# WORK TO COMPLETE:
Copy out all lines in the material below that contain the string "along".
=-=-=-=-=
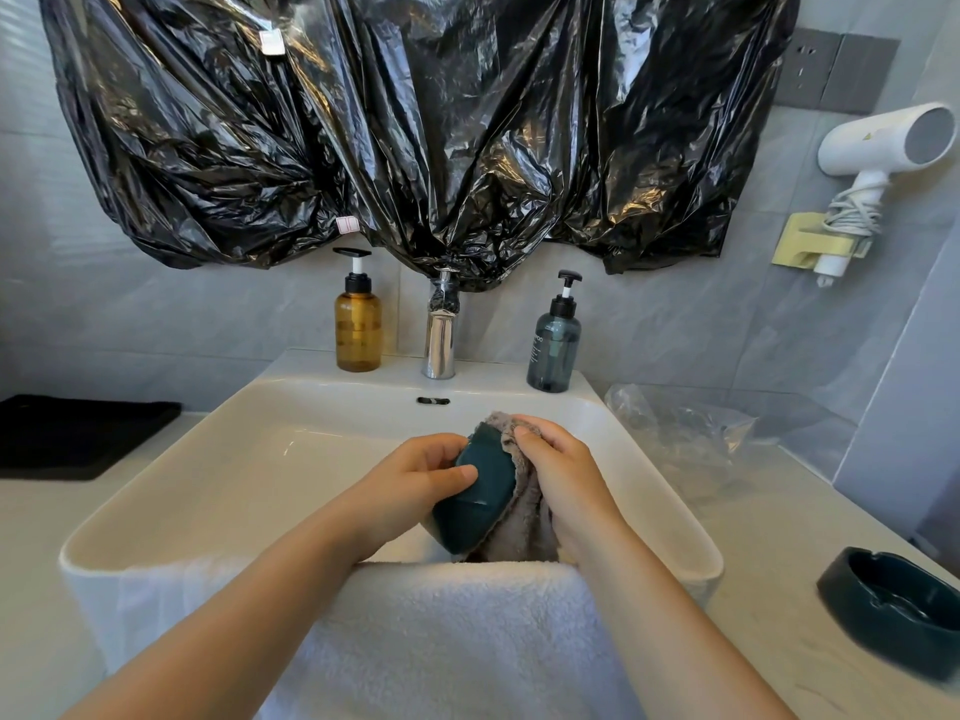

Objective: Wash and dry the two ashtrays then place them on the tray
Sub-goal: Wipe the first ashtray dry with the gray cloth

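Over the sink (218, 459), your left hand (415, 478) grips a teal ashtray (475, 504); at its 3 o'clock, your right hand (563, 470) clutches a grey cloth (524, 527) against it.

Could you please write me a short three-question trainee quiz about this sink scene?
1. True or false: the left hand grips the green ashtray over the sink.
2. What does the right hand press on it? A sponge; B grey cloth; C brush.
3. Where is the second ashtray?

Key: 1 true. 2 B. 3 On the counter, right of the sink.
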Motion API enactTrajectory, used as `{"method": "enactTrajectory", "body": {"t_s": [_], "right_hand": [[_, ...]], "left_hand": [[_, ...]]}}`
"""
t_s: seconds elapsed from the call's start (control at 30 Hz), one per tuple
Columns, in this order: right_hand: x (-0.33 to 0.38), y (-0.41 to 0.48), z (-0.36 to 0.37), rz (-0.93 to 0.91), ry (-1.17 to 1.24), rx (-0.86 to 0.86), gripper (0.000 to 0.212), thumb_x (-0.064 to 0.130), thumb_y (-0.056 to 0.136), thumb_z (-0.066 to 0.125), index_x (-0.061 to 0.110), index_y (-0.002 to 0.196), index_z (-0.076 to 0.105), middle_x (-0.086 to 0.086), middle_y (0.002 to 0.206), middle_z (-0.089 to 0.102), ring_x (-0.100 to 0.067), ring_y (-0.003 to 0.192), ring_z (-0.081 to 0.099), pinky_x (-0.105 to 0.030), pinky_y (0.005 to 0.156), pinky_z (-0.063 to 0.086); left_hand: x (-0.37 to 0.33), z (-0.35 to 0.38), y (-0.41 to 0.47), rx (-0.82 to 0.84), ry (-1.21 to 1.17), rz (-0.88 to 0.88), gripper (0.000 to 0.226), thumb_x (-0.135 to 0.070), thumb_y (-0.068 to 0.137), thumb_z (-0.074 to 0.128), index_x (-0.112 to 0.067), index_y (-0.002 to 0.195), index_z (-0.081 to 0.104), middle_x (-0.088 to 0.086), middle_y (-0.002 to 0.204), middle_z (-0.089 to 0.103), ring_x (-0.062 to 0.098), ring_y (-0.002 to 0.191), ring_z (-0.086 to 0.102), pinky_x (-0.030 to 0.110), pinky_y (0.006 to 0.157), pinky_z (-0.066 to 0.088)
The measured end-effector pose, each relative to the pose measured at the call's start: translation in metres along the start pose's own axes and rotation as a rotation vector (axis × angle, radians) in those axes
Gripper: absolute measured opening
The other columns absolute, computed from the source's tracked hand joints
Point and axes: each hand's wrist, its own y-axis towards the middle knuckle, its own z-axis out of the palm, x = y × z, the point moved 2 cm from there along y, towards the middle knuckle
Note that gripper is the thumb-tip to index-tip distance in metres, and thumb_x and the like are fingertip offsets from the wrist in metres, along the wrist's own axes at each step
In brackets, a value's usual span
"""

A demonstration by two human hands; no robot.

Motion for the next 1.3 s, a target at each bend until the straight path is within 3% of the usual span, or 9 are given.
{"method": "enactTrajectory", "body": {"t_s": [0.1,0.2,0.37,0.57,0.7,0.83,1.03,1.2,1.3], "right_hand": [[-0.003,-0.002,0.006,0.004,-0.021,0.065,0.022,0.022,0.099,0.051,0.024,0.109,0.071,0.000,0.111,0.072,-0.021,0.108,0.065,-0.045,0.098,0.052],[-0.002,-0.003,0.009,-0.044,-0.037,0.091,0.023,0.019,0.099,0.053,0.023,0.110,0.072,0.001,0.109,0.073,-0.019,0.107,0.066,-0.043,0.098,0.052],[-0.004,-0.002,0.008,-0.075,-0.066,0.088,0.024,0.024,0.100,0.051,0.027,0.116,0.069,0.003,0.111,0.072,-0.018,0.107,0.066,-0.043,0.097,0.053],[-0.007,0.005,-0.002,0.023,0.136,-0.022,0.027,0.022,0.102,0.048,0.022,0.121,0.066,-0.001,0.116,0.070,-0.022,0.111,0.065,-0.045,0.100,0.051],[-0.004,-0.003,0.004,-0.087,-0.012,0.108,0.025,0.020,0.101,0.049,0.025,0.115,0.070,0.004,0.113,0.072,-0.016,0.109,0.065,-0.042,0.099,0.052],[0.001,-0.005,0.009,-0.215,-0.166,0.081,0.027,0.023,0.101,0.049,0.028,0.121,0.066,0.008,0.114,0.070,-0.011,0.107,0.064,-0.038,0.096,0.054],[-0.006,0.003,0.000,-0.015,-0.106,-0.056,0.029,0.027,0.102,0.046,0.021,0.123,0.065,0.001,0.117,0.068,-0.019,0.111,0.062,-0.044,0.101,0.049],[0.004,-0.008,0.007,-0.301,-0.298,0.106,0.029,0.019,0.102,0.046,0.026,0.121,0.066,0.009,0.117,0.067,-0.006,0.110,0.060,-0.023,0.093,0.052],[-0.001,0.000,0.007,-0.209,-0.254,0.033,0.030,0.025,0.103,0.043,0.025,0.124,0.064,0.007,0.121,0.066,-0.011,0.113,0.059,-0.030,0.097,0.051]], "left_hand": [[0.002,-0.001,0.002,-0.048,-0.142,-0.077,0.028,-0.022,0.098,0.049,-0.001,0.111,0.064,0.020,0.107,0.070,0.030,0.098,0.066,0.040,0.094,0.048],[0.004,-0.002,0.003,-0.128,-0.125,-0.089,0.030,-0.025,0.098,0.050,-0.002,0.103,0.068,0.018,0.102,0.072,0.035,0.102,0.066,0.045,0.097,0.048],[0.005,-0.007,0.004,-0.191,-0.055,-0.036,0.025,-0.017,0.099,0.048,-0.006,0.094,0.070,0.011,0.085,0.072,0.020,0.075,0.064,0.029,0.072,0.048],[0.005,-0.006,0.004,-0.078,-0.130,0.029,0.018,-0.012,0.092,0.054,-0.010,0.104,0.068,0.010,0.097,0.072,0.020,0.087,0.066,0.032,0.080,0.049],[0.005,-0.004,0.004,-0.079,-0.195,-0.025,0.019,-0.020,0.095,0.054,-0.008,0.102,0.068,0.010,0.093,0.073,0.022,0.086,0.066,0.034,0.080,0.047],[0.005,-0.005,0.002,-0.089,-0.069,0.003,0.021,-0.008,0.098,0.047,-0.013,0.099,0.067,0.005,0.094,0.073,0.019,0.087,0.067,0.026,0.074,0.050],[0.006,-0.002,0.003,-0.053,0.077,0.026,0.023,-0.006,0.099,0.045,-0.013,0.104,0.066,0.005,0.100,0.073,0.018,0.091,0.067,0.022,0.073,0.049],[0.008,-0.003,0.004,-0.052,0.076,0.040,0.022,-0.005,0.098,0.047,-0.015,0.100,0.066,0.001,0.093,0.072,0.014,0.087,0.066,0.018,0.071,0.050],[0.008,-0.004,0.003,-0.050,0.083,0.059,0.021,-0.005,0.099,0.046,-0.013,0.102,0.066,0.002,0.095,0.072,0.014,0.088,0.065,0.018,0.074,0.049]]}}
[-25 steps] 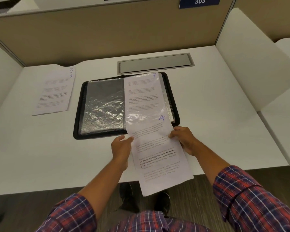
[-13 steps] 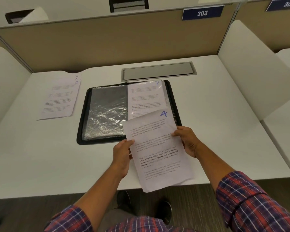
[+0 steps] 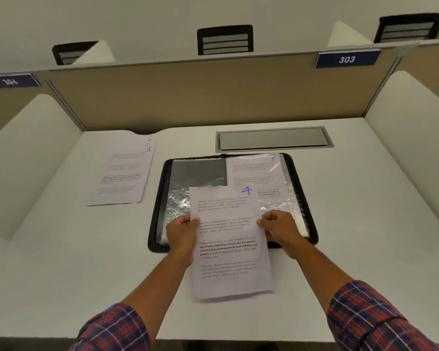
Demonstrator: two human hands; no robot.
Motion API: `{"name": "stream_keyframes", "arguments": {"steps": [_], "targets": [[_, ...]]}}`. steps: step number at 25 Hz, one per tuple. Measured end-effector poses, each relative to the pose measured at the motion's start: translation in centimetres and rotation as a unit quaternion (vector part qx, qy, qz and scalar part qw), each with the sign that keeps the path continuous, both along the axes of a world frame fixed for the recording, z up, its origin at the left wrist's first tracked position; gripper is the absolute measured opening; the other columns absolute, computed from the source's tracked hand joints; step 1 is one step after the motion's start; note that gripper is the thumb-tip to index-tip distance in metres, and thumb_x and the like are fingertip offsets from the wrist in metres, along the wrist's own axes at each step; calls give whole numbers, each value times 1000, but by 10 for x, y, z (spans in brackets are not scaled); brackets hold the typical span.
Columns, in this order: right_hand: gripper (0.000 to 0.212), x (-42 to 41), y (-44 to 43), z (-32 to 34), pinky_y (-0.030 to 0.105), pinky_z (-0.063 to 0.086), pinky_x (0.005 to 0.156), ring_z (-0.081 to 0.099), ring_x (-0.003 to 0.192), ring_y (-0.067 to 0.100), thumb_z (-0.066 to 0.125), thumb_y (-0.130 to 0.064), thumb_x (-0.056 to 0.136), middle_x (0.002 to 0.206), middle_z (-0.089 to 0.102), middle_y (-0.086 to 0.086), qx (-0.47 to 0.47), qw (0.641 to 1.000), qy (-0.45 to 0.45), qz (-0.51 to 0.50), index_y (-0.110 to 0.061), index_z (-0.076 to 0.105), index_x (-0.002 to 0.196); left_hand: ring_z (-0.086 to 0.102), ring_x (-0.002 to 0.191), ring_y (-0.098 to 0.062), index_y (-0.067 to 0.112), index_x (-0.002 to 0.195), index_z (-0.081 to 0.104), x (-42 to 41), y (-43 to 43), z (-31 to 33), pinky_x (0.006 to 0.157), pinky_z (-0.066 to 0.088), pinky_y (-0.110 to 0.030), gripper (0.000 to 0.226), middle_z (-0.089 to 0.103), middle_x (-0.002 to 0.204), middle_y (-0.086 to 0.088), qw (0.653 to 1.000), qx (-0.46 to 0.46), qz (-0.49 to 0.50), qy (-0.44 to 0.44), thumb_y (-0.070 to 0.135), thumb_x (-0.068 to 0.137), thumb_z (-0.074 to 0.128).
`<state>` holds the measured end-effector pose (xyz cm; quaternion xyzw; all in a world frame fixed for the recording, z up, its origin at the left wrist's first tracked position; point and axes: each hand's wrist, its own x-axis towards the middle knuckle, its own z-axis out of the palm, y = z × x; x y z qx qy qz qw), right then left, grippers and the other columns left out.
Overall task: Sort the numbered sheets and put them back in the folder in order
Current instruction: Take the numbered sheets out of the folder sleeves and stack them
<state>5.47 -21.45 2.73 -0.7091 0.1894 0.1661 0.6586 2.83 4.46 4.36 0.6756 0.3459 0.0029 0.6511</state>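
Note:
A black folder (image 3: 299, 173) lies open on the white desk, with clear plastic sleeves inside. In its right-hand sleeve sits a sheet marked 7 (image 3: 254, 171). I hold a printed sheet marked 4 (image 3: 228, 249) above the folder's front edge and the desk. My left hand (image 3: 181, 235) pinches its left edge and my right hand (image 3: 279, 228) pinches its right edge. The left sleeve (image 3: 198, 173) looks empty. To the left of the folder lies a small stack of sheets (image 3: 123, 173); its top one is marked 1, with more numbers peeking out above.
A grey metal cable flap (image 3: 274, 139) is set into the desk behind the folder. White side dividers (image 3: 411, 138) and a tan back panel (image 3: 213, 97) enclose the desk. Its front edge runs just below my forearms.
The sheet marked 4 has come fully out of the right-hand sleeve and moved left, over the folder's middle. My head has tilted up, so more of the back panel shows.

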Motion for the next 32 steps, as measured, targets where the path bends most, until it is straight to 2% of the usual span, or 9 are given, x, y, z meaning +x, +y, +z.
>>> {"name": "stream_keyframes", "arguments": {"steps": [5, 11, 17, 21, 27, 29, 31, 32], "targets": [[9, 38, 77, 1, 52, 66, 76, 78, 84, 31, 76, -5, 92, 90, 79, 12, -48, 999, -6, 2, 1, 70, 88, 77, 80, -25, 21, 95, 75, 42, 75, -3, 73, 66, -47, 3, 78, 91, 0, 999, 53, 5, 6, 20, 96, 73], [16, 86, 180, -4, 48, 66, 71, 78, 82, 29, 77, -7, 92, 89, 78, 11, -75, 997, -3, -8, -5, 68, 79, 74, 83, -19, 24, 88, 77, 93, 174, -6, 83, 64, -42, 6, 77, 88, 4, 994, 110, 7, 4, 20, 92, 75], [20, 143, 285, -12, 49, 66, 68, 78, 77, 27, 76, -8, 92, 84, 78, 7, -114, 993, 1, 23, -8, 69, 74, 74, 81, -19, 28, 82, 72, 147, 273, -8, 79, 63, -39, 14, 75, 85, 7, 988, 154, 24, 9, 19, 92, 75], [14, 179, 348, -15, 46, 66, 69, 77, 82, 24, 76, -11, 91, 90, 78, 5, -126, 991, -8, 36, -12, 72, 77, 71, 80, -18, 31, 77, 67, 183, 328, -11, 78, 59, -34, 23, 71, 82, 9, 981, 189, 38, 9, 17, 93, 74], [15, 222, 414, -24, 46, 65, 70, 74, 78, 24, 76, -15, 92, 83, 74, 5, -180, 982, -34, 52, -11, 69, 80, 72, 80, -20, 27, 88, 71, 230, 388, -33, 83, 63, -45, 6, 72, 83, 8, 972, 227, 39, 44, 25, 92, 75], [14, 235, 424, -28, 33, 64, 66, 71, 75, 20, 75, -16, 94, 85, 73, 5, -206, 976, -37, 56, -9, 69, 83, 72, 80, -20, 27, 88, 72, 243, 400, -44, 85, 62, -49, 7, 73, 84, 10, 968, 243, 31, 58, 31, 90, 77], [12, 243, 428, -32, 12, 47, 52, 63, 69, 10, 72, -16, 96, 88, 72, 4, -244, 967, -38, 67, -7, 70, 88, 72, 81, -21, 29, 87, 69, 253, 405, -53, 89, 60, -51, 10, 73, 84, 11, 961, 268, 17, 71, 36, 89, 76], [13, 246, 429, -35, 9, 39, 49, 60, 68, 7, 72, -17, 96, 87, 70, 2, -259, 962, -40, 70, -8, 69, 87, 72, 82, -22, 31, 87, 68, 257, 406, -57, 91, 59, -51, 11, 74, 86, 10, 956, 282, 9, 77, 37, 90, 75]]}}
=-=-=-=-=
# TASK RESPONSE:
The measured end-effector pose, each relative to the pose measured at the call's start: translation in metres along the start pose's own axes and rotation as a rotation vector (axis × angle, radians) in those axes
Point and axes: each hand's wrist, its own y-axis towards the middle knuckle, its own z-axis out of the palm, x = y × z, the point moved 2 cm from there along y, towards the middle knuckle
Note that gripper is the thumb-tip to index-tip distance in metres, and thumb_x and the like are fingertip offsets from the wrist in metres, along the wrist's own axes at each step
Motion API: `{"name": "stream_keyframes", "arguments": {"steps": [_], "targets": [[_, ...]]}}`. steps: step number at 25 Hz, one per tuple. Measured end-effector poses, each relative to the pose measured at the motion's start: translation in centimetres and rotation as a unit quaternion (vector part qx, qy, qz and scalar part qw), each with the sign that keeps the path continuous, both along the axes of a world frame fixed for the recording, z up, its origin at the left wrist's first tracked position; gripper is the absolute measured opening; the other columns absolute, computed from the source's tracked hand joints; step 1 is one step after the motion's start; note that gripper is the thumb-tip to index-tip distance in metres, and thumb_x and the like are fingertip offsets from the wrist in metres, along the wrist's own axes at each step; calls give whole numbers, each value times 1000, but by 10 for x, y, z (spans in brackets are not scaled); brackets hold the typical span.

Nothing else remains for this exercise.